Investors are increasingly disenchanted with active portfolio management and stock picking, and are voting with their feet.
They are exiting actively managed stock funds and moving their money to bond funds and exchange-traded funds. Between 2001 and 2011, domestic U.S. stock funds have lost $51-billion (U.S.), while U.S. bond funds have gained $591-billion and ETFs have gained $870-billion.
But, to paraphrase Mark Twain, the death of active portfolio management is greatly exaggerated. Studies showing that "passive" index funds that beat managed funds generally report the average performance of active funds and compare that with the passive strategy. This can be misleading, because it's not clear how much of this result reflects a lack of stock-picking skill on the part of active managers and how much reflects the environment in which portfolio managers operate.

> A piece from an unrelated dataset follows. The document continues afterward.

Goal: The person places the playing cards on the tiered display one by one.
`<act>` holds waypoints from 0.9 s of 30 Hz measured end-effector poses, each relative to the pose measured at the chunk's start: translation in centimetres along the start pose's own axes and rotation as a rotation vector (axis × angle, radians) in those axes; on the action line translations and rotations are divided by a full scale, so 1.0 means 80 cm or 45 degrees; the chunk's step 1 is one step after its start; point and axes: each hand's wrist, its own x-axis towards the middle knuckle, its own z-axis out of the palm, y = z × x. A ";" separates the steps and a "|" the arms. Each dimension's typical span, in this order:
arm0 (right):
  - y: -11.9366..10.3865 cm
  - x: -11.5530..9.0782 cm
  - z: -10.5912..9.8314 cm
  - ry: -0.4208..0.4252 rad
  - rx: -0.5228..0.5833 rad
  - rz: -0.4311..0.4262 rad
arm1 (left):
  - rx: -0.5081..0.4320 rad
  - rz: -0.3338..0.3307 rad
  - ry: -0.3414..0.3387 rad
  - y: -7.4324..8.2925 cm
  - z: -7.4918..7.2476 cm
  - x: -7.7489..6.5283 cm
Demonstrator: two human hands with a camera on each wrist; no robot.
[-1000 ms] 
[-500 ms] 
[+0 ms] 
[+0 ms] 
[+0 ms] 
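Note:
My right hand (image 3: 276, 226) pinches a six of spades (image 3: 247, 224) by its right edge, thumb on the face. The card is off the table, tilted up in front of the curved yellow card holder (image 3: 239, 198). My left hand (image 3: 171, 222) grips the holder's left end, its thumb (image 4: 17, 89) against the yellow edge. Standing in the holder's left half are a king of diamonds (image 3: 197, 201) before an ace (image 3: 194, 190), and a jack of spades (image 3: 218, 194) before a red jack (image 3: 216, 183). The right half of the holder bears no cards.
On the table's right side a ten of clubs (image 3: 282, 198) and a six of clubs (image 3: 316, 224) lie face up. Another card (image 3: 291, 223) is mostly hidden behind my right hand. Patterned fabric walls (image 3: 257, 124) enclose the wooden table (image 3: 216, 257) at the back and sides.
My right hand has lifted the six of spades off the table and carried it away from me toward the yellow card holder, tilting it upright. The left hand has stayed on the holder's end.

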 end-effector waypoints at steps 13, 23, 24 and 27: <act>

If portfolio managers are concerned about losing their jobs or losing funds under management, they may avoid standing out from the crowd and become closet indexers, with portfolios that look a lot like the broad market. It is not that they lack stock-picking abilities, but rather that institutional forces encourage them to over-diversify their portfolios, making it impossible to beat the market.
But not all active managers are the same. Value investors, for instance, tend to hold "concentrated" portfolios with fewer stocks than many of their peers. They prefer companies that can be reliably valued with stable cash flows and a history of steady earnings. And they insist upon buying stocks that offer a margin of safety, which provides downside protection.
Is it possible for value investing to outperform active growth or indexing strategies?
Performance: Adding Value?
Let's look at the evidence. Two recent Journal of Finance articles "On the Industry Concentration of Actively Managed Equity Mutual Funds" and "Fund Manager Use of Public Information: New Evidence on Managerial Skills" examined whether skilled managers exist.
The researchers studied about 1,700 actively managed U.S. funds from 1984-99 and 1993-2002. They found that the more concentrated a fund was – in other words, the less diversified – the better it did. The outperformance resulted from selecting the right sectors or stocks, not from market timing. Additionally, the studies found that the lower the reliance on public information and the greater the reliance on portfolio manager's own skill, the greater the outperformance. This sounds and smells like value investing.
In a recent study published in the Journal of Investing – "Do Value Investors Add Value?" – I examined whether value investors add value over and above a simple rule that dictates they invest only in stocks with low price-to-earnings (P/E) and low price-to-book (P/B) ratios. I found that actively managed value investing outperformed both index funds and active growth management.
I first determined that stocks with low P/Es and low P/Bs beat stocks with high P/E and high P/B ratios by 2.4 per cent a year between 1985 and 1998. Between 1999 and 2007, the outperformance was 16.6 per cent per annum.
I next focused on the low-P/E, low-P/B stocks, which I carefully assessed to identify the truly undervalued stocks. I estimated the intrinsic value of each stock in this group using both a balance sheet and a cash flow approach and a lot of strategic analysis and then selected stocks that met my pre-established margin of safety.
I found that value investors do add value, in the sense that their process of selecting truly undervalued stocks produced significantly positive excess returns over and above the naive approach of simply selecting stocks with low P/E and low P/B ratios. The average annual outperformance between 1985 and 1998 was 1.1 per cent, while in between 1999 and 2007 it was 13.2 per cent.
To get a sense of absolute returns, the average annual return of the truly undervalued portfolio was 15.3 per cent in 1985-98 and 47.7 per cent in 1999-2007. This performance, on average, persisted over a 22-year period.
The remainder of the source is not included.